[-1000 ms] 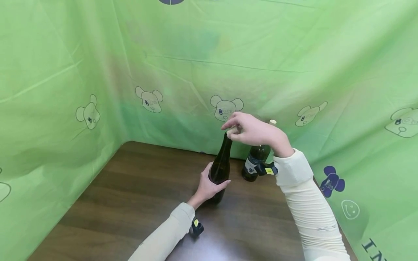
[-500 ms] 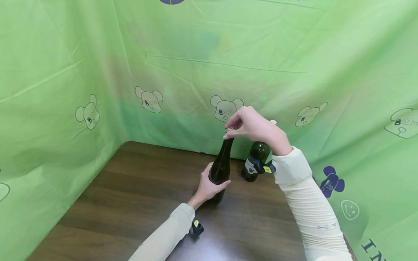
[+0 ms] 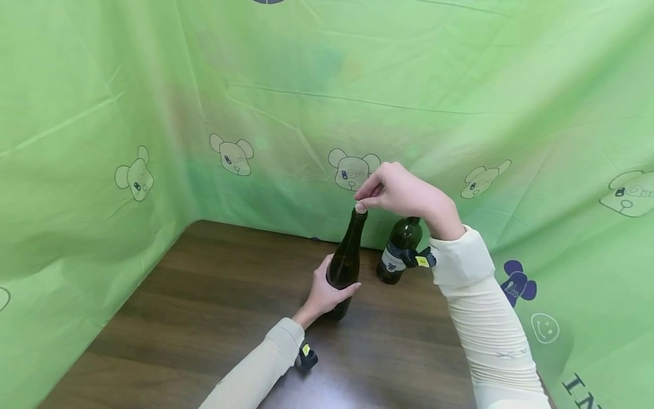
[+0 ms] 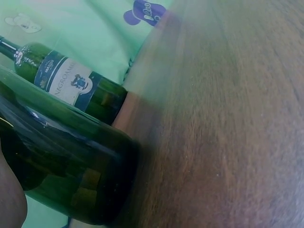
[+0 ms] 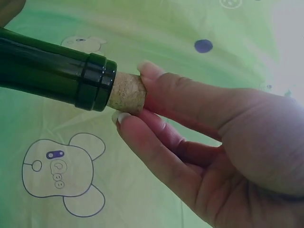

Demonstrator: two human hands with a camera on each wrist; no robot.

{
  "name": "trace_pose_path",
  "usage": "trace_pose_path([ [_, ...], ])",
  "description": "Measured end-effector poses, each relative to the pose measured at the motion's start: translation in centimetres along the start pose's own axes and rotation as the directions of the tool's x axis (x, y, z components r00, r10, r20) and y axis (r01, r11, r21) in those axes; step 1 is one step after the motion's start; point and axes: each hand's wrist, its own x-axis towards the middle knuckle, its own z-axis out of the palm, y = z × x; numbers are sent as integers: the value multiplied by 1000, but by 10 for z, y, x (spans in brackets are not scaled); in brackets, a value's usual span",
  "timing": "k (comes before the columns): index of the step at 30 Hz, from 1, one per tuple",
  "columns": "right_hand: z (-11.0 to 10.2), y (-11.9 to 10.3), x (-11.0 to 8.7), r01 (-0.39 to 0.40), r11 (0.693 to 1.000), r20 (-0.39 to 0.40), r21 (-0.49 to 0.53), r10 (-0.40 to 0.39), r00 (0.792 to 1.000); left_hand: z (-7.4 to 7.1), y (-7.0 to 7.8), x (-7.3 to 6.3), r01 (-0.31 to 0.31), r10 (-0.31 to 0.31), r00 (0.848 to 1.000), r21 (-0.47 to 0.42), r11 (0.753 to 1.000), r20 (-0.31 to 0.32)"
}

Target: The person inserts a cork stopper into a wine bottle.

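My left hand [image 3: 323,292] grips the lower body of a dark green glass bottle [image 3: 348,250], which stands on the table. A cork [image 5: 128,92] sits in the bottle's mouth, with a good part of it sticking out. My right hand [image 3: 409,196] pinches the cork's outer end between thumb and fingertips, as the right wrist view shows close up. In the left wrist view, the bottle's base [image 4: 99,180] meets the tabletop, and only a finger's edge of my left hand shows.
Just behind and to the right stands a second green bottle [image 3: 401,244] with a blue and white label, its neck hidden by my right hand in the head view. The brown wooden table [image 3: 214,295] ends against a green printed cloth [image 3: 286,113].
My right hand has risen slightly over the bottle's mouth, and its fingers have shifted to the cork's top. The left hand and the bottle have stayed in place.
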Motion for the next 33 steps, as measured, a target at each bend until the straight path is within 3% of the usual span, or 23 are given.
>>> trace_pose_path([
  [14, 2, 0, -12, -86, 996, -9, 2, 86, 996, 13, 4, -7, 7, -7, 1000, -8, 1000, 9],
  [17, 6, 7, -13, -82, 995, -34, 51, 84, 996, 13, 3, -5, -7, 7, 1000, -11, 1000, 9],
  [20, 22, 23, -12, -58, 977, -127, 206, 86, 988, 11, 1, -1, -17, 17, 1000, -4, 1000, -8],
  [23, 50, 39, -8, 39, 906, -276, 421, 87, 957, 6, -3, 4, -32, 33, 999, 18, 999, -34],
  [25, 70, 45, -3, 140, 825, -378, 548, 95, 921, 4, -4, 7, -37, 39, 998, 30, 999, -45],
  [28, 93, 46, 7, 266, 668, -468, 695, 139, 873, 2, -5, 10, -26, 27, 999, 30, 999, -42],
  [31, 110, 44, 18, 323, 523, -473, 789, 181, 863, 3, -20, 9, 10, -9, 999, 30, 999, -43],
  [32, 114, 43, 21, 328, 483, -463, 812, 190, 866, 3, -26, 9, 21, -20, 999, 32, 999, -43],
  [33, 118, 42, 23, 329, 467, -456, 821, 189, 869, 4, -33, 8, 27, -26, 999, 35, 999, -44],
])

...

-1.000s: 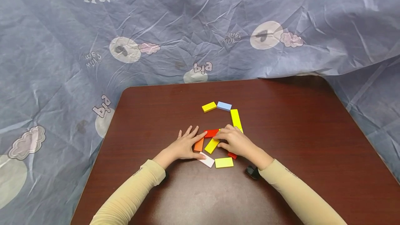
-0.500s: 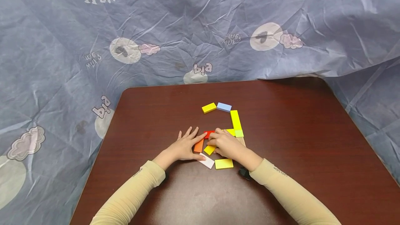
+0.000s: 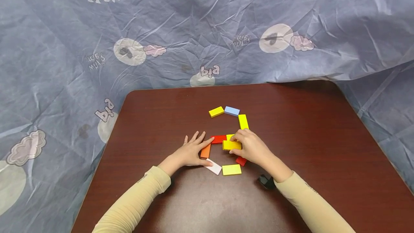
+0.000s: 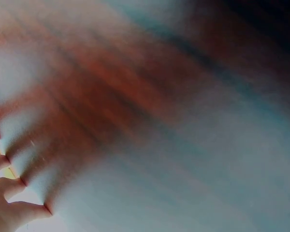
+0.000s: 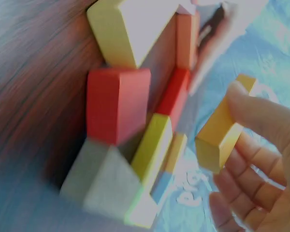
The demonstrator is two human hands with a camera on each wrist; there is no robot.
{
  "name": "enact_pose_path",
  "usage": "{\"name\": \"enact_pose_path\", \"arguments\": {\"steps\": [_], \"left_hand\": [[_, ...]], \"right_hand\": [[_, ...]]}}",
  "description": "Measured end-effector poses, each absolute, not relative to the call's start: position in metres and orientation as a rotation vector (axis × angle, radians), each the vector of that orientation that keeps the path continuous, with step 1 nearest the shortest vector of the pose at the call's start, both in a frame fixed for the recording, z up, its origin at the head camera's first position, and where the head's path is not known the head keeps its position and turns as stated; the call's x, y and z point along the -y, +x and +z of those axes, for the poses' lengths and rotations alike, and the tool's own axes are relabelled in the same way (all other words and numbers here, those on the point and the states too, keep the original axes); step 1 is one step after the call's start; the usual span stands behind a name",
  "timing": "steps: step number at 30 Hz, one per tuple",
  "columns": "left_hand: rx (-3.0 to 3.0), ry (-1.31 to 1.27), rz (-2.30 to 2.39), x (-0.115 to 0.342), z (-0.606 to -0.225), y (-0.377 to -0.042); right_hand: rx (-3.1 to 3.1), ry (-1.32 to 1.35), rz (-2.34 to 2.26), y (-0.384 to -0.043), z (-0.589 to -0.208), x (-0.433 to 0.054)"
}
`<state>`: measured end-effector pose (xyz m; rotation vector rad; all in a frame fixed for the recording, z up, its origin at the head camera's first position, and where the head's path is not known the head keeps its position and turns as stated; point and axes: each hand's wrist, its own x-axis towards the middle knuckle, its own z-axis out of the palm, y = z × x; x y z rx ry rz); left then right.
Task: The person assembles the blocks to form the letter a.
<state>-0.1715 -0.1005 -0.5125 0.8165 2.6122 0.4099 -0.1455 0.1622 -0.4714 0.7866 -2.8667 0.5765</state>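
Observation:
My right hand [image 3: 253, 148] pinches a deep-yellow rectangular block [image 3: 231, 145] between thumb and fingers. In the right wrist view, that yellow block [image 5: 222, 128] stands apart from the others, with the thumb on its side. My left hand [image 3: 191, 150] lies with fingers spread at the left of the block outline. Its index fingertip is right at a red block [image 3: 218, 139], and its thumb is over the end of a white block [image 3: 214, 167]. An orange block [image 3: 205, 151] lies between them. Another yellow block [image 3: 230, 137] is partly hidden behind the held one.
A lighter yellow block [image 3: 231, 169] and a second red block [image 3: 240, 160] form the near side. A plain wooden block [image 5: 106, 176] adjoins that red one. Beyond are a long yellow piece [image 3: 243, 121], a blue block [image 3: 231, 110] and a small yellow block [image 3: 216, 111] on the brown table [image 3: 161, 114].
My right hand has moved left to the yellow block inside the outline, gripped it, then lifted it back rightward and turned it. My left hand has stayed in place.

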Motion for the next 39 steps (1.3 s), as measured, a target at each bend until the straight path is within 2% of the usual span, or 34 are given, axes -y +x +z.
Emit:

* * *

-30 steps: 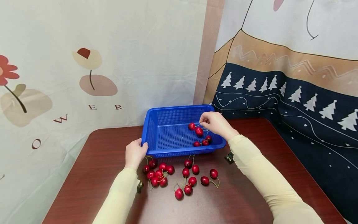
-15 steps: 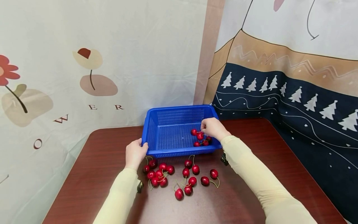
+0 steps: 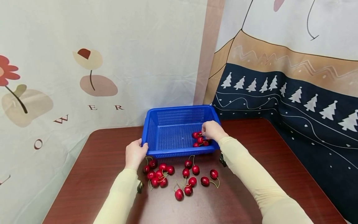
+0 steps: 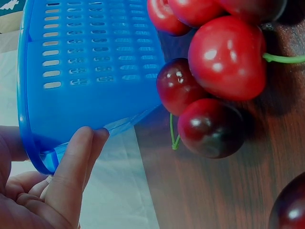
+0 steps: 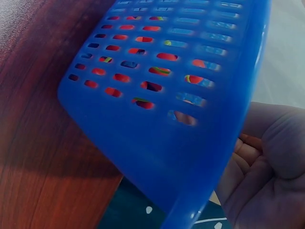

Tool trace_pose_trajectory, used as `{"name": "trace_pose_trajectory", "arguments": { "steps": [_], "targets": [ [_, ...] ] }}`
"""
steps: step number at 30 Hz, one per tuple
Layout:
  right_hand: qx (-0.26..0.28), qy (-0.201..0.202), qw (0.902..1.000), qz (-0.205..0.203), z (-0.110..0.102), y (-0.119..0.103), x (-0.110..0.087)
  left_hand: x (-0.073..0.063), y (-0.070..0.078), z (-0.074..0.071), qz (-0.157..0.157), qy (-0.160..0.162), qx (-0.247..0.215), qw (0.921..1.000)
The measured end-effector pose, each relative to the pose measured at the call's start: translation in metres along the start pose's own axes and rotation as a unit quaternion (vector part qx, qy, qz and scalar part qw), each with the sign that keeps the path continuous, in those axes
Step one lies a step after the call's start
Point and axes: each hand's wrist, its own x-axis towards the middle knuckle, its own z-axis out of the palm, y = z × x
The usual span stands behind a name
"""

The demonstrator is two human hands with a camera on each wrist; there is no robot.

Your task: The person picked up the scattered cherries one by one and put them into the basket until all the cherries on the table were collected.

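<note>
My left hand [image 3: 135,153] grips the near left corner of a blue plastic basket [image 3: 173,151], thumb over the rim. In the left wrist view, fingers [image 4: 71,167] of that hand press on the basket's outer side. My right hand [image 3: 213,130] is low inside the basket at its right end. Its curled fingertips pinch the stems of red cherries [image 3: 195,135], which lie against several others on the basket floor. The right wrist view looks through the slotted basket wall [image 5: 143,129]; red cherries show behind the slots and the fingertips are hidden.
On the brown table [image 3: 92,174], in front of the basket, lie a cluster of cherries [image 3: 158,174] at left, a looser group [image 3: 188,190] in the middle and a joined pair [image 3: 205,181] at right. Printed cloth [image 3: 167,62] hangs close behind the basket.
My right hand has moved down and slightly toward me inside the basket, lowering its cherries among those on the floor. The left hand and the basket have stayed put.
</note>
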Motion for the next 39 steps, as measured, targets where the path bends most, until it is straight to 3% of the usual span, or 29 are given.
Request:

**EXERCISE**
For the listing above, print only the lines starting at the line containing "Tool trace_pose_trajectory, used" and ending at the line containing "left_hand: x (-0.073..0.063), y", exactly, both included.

**ANSWER TO THE EXERCISE**
Tool trace_pose_trajectory, used as `{"name": "trace_pose_trajectory", "arguments": { "steps": [_], "targets": [ [_, ...] ] }}`
"""
steps: step number at 30 Hz, one per tuple
Layout:
  right_hand: qx (-0.26..0.28), qy (-0.201..0.202), qw (0.902..1.000), qz (-0.205..0.203), z (-0.110..0.102), y (-0.119..0.103), x (-0.110..0.087)
  left_hand: x (-0.073..0.063), y (-0.070..0.078), z (-0.074..0.071), qz (-0.157..0.157), qy (-0.160..0.162), qx (-0.247..0.215), qw (0.921..1.000)

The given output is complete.